━━ Material provided ━━

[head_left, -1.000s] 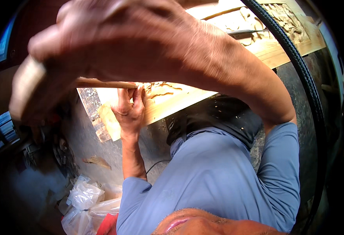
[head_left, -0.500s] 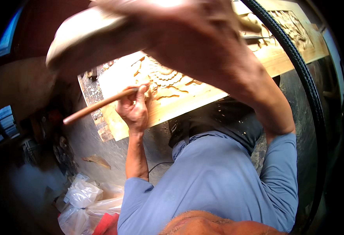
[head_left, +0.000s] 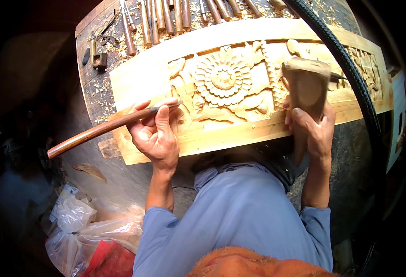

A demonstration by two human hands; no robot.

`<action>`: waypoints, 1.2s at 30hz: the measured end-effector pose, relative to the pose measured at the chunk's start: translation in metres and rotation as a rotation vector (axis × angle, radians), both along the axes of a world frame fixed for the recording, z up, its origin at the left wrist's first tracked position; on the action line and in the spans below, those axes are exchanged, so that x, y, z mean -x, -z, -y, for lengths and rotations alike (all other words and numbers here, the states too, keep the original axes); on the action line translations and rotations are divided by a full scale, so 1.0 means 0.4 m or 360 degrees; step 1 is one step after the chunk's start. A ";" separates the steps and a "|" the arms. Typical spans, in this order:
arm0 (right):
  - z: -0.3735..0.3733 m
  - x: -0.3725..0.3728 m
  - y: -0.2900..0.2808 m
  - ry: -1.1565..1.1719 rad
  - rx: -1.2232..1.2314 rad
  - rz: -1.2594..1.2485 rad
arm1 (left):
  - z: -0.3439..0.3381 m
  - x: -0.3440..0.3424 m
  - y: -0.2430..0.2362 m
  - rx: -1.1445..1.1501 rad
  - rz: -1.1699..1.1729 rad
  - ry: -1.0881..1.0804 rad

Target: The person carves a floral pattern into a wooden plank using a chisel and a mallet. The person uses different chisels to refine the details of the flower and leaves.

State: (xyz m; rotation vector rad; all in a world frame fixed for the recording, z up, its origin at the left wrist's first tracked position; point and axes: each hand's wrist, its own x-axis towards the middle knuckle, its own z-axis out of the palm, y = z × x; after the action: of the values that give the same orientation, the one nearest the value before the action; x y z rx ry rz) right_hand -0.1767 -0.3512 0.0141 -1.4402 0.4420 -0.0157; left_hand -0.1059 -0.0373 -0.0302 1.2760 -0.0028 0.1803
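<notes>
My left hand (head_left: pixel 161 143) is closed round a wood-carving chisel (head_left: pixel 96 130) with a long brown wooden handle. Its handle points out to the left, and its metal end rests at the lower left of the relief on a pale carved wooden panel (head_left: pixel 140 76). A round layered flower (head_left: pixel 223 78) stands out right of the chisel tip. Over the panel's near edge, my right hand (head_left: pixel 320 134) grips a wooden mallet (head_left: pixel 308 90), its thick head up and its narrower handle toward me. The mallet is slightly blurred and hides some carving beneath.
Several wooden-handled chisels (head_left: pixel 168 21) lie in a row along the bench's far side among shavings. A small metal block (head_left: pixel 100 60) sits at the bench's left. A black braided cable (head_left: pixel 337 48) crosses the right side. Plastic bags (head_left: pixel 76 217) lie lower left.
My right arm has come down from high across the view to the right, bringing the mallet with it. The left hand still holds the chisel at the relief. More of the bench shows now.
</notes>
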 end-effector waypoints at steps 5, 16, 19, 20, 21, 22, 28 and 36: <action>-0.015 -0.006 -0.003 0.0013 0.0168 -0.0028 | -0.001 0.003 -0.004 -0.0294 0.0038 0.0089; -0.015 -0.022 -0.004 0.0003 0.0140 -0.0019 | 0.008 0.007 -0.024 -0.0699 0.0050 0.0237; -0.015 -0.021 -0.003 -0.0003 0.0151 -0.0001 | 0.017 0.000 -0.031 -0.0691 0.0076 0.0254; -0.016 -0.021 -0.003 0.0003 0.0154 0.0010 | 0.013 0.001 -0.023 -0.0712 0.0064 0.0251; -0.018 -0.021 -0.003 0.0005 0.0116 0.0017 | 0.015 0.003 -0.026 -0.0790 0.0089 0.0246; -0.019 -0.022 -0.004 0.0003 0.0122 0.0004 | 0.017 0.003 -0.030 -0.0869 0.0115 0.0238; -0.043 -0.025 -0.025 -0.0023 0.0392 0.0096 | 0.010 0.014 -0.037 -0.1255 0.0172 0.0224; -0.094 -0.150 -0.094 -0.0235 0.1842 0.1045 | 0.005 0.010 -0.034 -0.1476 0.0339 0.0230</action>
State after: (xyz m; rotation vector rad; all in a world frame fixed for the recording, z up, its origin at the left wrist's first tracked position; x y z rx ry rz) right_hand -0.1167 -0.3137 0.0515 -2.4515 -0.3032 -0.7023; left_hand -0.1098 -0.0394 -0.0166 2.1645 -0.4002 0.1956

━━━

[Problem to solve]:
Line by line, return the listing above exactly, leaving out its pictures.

[Exercise response]:
[head_left, -1.000s] 
[head_left, -0.500s] 
[head_left, +0.000s] 

A demonstration by two human hands; no robot.

`<action>`: waypoints, 1.2s at 30hz: the measured end-effector pose, relative to the pose measured at the chunk's start: translation in metres and rotation as a rotation vector (axis × angle, radians), both along the axes of a world frame fixed for the recording, z up, its origin at the left wrist's first tracked position; on the action line and in the spans below, those axes are exchanged, so that x, y, z mean -x, -z, -y, for lengths and rotations alike (all other words and numbers here, the states too, keep the original axes); on the action line translations and rotations are divided by a full scale, so 1.0 means 0.4 m or 360 degrees; step 1 is one step after the chunk's start. A ";" separates the steps and a "|" the arms. Typical spans, in this order:
arm0 (right):
  - z: -0.3735..0.3733 m
  - x: -0.3725..0.3728 m
  - y: -0.2900..0.2808 m
  - ry: -1.1565..1.1719 rad
  - rx: -1.2232..1.2314 rad
  - rz: -1.2594..1.2485 rad
arm1 (left):
  - z: -0.3439..0.3381 m
  - x: -0.3440..0.3424 m
  - y: -0.2430..0.2362 m
  - rx: -1.1445..1.1501 rad
  - rz: -1.1699..1.1729 rad
  - ry: -1.0881..1.0804 rad

Target: The person carves a floral pattern into a wooden plank using a chisel and a mallet. The person uses different chisels to refine the details of the flower and leaves.

State: (xyz m; rotation vector rad; all in a world frame fixed for the recording, z up, its origin at the left wrist's first tracked position; point and axes: each hand's wrist, its own x-axis towards the middle knuckle, its own z-axis out of the palm, y = z × x; after the action: of the values that give the same orientation, the one nearest the value before the action; x y z rx ry rz) right_hand -0.1767 -0.3512 0.0141 -1.4402 0.4420 -0.0157; left_hand -0.1059 -0.0373 -0.0302 1.2760 -0.0028 0.1803
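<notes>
My left hand (head_left: pixel 161 143) is closed round a wood-carving chisel (head_left: pixel 96 130) with a long brown wooden handle. Its handle points out to the left, and its metal end rests at the lower left of the relief on a pale carved wooden panel (head_left: pixel 140 76). A round layered flower (head_left: pixel 223 78) stands out right of the chisel tip. Over the panel's near edge, my right hand (head_left: pixel 320 134) grips a wooden mallet (head_left: pixel 308 90), its thick head up and its narrower handle toward me. The mallet is slightly blurred and hides some carving beneath.
Several wooden-handled chisels (head_left: pixel 168 21) lie in a row along the bench's far side among shavings. A small metal block (head_left: pixel 100 60) sits at the bench's left. A black braided cable (head_left: pixel 337 48) crosses the right side. Plastic bags (head_left: pixel 76 217) lie lower left.
My right arm has come down from high across the view to the right, bringing the mallet with it. The left hand still holds the chisel at the relief. More of the bench shows now.
</notes>
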 end-effector waypoints at steps 5, 16, 19, 20, 21, 22, 28 and 36: <action>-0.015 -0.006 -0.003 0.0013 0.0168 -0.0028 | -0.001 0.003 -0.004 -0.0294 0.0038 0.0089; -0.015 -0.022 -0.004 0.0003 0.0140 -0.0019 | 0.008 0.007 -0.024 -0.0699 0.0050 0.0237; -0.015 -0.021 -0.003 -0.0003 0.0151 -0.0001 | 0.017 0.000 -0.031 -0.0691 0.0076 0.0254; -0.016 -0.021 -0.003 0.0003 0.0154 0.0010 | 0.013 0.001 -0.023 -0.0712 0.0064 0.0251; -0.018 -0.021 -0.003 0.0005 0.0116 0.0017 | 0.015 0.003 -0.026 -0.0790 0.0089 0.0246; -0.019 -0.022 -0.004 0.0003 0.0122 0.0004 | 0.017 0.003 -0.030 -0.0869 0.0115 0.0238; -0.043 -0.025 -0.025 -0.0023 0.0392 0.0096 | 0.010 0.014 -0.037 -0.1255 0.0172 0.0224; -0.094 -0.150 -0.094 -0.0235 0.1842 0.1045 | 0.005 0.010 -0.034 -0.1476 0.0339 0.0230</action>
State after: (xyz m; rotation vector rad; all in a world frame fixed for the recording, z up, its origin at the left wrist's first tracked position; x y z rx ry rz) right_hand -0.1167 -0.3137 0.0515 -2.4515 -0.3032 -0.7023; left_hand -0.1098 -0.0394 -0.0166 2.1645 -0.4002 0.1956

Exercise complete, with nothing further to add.